Reproduce exactly the lines below from the one containing "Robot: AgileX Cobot" through the one containing "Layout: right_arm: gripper", including both, and nothing else.

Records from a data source
────────────────────────────────────────
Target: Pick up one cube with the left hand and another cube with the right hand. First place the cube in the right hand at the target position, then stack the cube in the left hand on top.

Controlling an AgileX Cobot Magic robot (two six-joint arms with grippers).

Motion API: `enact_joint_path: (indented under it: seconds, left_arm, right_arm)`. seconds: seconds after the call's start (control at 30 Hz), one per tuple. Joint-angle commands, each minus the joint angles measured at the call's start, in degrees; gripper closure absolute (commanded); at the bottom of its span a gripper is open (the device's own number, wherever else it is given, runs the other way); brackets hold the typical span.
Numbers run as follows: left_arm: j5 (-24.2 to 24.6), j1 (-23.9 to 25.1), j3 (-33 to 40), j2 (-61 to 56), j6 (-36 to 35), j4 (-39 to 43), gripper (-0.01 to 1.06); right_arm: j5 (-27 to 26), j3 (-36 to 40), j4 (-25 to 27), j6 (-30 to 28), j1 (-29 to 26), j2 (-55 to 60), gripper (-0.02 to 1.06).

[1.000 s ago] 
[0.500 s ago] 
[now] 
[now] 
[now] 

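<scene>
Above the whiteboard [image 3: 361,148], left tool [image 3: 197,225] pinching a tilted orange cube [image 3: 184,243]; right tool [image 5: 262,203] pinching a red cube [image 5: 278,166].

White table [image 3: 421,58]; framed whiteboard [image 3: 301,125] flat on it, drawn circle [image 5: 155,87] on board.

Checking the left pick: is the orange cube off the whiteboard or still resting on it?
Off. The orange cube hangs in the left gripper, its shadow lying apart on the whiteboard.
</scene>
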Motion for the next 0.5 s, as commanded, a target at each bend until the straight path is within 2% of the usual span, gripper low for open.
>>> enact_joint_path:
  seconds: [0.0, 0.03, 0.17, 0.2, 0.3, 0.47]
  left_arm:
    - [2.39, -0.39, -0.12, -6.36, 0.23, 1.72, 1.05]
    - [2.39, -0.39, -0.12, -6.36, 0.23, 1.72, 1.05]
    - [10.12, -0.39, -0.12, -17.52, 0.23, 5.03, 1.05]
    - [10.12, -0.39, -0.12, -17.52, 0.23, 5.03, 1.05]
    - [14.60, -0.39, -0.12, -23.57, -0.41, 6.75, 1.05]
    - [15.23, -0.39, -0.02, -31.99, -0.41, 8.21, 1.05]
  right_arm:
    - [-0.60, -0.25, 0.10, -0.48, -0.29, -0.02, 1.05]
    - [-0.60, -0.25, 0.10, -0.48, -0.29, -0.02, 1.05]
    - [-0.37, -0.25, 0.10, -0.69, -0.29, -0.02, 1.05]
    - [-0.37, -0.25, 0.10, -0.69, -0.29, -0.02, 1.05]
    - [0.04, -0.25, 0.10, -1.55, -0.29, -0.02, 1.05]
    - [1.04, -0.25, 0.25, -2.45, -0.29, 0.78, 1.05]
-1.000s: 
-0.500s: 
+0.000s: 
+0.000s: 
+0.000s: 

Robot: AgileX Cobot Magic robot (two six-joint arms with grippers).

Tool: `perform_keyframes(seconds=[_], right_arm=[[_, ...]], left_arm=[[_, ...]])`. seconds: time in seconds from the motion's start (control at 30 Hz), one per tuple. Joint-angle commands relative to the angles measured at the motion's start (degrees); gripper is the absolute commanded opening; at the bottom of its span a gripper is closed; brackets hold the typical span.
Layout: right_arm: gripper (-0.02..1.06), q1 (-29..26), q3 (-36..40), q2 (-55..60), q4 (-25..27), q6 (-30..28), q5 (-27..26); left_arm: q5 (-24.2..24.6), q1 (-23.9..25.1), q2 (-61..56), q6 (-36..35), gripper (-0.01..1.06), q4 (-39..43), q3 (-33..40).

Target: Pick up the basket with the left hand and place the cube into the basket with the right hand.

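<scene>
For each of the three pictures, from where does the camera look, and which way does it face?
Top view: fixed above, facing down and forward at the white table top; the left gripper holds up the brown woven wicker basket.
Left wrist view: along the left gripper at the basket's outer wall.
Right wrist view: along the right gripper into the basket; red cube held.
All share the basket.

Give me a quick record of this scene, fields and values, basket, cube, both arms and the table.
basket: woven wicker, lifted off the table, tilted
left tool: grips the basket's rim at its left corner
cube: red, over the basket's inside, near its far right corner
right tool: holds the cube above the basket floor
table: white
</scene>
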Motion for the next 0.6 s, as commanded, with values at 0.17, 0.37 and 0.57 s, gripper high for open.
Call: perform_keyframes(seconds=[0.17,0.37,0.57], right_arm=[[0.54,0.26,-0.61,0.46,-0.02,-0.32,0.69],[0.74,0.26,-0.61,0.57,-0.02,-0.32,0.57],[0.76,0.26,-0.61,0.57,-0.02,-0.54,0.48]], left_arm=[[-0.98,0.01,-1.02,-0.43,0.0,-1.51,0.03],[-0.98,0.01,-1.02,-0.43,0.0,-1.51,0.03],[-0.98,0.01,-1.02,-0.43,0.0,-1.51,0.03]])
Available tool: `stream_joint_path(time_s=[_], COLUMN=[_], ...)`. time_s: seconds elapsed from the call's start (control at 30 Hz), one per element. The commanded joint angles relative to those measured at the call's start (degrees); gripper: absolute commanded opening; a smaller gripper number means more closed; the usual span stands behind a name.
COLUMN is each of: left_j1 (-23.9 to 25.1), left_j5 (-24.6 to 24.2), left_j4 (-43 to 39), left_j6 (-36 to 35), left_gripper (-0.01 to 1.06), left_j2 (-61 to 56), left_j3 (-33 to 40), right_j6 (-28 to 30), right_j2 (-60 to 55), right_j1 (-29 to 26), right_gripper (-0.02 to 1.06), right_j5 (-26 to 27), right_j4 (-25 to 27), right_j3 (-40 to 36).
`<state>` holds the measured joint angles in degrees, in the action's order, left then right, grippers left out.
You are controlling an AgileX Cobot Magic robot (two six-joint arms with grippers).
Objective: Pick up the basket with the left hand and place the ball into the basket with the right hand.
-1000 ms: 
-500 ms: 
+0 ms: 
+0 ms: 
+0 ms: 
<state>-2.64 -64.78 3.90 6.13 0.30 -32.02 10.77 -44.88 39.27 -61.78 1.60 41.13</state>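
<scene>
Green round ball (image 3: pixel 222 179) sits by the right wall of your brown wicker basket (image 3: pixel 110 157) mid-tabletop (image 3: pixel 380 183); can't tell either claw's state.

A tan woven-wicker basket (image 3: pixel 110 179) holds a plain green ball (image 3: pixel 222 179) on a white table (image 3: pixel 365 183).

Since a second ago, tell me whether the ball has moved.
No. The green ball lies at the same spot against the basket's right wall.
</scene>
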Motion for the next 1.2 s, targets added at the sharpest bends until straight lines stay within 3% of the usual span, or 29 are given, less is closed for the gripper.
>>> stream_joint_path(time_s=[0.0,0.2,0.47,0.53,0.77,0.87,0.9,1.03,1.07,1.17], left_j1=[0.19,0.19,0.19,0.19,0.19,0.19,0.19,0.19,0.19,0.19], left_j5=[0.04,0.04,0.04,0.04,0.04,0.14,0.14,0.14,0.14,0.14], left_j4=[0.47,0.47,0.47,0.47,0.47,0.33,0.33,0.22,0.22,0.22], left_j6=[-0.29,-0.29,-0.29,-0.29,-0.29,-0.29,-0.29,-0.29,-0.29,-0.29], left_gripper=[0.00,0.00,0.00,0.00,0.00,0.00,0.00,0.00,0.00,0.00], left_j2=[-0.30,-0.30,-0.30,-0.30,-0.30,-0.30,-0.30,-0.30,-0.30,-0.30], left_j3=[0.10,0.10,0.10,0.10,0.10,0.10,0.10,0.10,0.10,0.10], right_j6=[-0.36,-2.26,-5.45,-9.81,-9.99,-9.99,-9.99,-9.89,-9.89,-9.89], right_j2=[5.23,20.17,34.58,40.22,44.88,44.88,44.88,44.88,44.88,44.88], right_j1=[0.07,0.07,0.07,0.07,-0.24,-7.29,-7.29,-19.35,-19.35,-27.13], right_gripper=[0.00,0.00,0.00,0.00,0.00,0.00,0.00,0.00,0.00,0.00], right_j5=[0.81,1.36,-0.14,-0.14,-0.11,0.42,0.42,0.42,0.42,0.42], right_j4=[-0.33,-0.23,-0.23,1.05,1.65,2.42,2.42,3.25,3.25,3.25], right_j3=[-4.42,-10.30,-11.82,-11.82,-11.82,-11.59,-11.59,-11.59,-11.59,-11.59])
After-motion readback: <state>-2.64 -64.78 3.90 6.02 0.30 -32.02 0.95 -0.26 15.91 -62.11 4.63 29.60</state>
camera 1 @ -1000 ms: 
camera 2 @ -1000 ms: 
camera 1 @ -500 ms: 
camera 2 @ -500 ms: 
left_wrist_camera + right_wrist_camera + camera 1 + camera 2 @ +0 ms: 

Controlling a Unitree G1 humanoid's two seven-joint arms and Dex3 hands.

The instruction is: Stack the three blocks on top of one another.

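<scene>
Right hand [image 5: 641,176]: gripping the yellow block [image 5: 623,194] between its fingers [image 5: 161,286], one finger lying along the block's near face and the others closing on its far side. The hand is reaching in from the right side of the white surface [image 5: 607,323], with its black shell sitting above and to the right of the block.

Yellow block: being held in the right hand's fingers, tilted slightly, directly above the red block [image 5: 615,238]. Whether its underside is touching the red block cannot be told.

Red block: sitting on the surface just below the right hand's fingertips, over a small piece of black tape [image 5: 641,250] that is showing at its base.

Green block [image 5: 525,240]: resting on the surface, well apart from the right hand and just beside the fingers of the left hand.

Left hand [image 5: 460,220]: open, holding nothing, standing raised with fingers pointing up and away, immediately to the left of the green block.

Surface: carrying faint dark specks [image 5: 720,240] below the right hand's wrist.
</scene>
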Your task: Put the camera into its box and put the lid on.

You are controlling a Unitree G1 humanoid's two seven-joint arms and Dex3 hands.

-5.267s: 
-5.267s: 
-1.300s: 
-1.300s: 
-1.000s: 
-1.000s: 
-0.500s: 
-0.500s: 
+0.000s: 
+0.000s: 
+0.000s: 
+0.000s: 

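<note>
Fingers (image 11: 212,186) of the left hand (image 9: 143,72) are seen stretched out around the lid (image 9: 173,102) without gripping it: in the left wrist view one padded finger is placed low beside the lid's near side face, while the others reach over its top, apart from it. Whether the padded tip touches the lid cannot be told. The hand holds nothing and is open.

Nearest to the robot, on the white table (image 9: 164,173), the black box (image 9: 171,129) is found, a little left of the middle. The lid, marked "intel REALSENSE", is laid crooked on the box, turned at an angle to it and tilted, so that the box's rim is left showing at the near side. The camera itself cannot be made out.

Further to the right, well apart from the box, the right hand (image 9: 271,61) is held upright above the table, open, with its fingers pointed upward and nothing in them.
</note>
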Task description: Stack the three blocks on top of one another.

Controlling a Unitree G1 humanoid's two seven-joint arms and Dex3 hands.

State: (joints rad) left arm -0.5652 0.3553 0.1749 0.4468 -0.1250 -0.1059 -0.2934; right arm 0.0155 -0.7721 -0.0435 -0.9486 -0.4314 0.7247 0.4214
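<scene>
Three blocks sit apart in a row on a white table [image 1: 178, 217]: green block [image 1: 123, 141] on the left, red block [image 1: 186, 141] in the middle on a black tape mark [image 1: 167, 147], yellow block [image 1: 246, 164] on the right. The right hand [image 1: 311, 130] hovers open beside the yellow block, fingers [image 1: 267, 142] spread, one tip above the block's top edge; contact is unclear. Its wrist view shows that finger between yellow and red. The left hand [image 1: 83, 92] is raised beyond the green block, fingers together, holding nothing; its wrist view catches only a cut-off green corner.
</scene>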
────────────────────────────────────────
ANSWER TO THIS PROBLEM:
Robot: AgileX Cobot Magic robot (two six-joint arms with grippers).

Tool: `perform_keyframes(seconds=[_], right_arm=[[_, ...]], left_arm=[[_, ...]])`. seconds: time in seconds from the motion's start (control at 30 Hz), one per tuple. Joint-angle commands relative to the angles measured at the motion's start (degrees); gripper is the absolute commanded opening; at the bottom of its span a gripper is closed; brackets hold the typical span.
Layout: right_arm: gripper (-0.02..1.06), q1 (-29..26), q3 (-36..40), q2 (-55..60), q4 (-25..27), q6 (-30..28), q5 (-27..26); left_arm: q5 (-24.2..24.6), q1 (-23.9..25.1), q2 (-61..56), q6 (-36..35), gripper (-0.01..1.06), q4 (-39..43), q3 (-33..40).

There is nothing more to the output.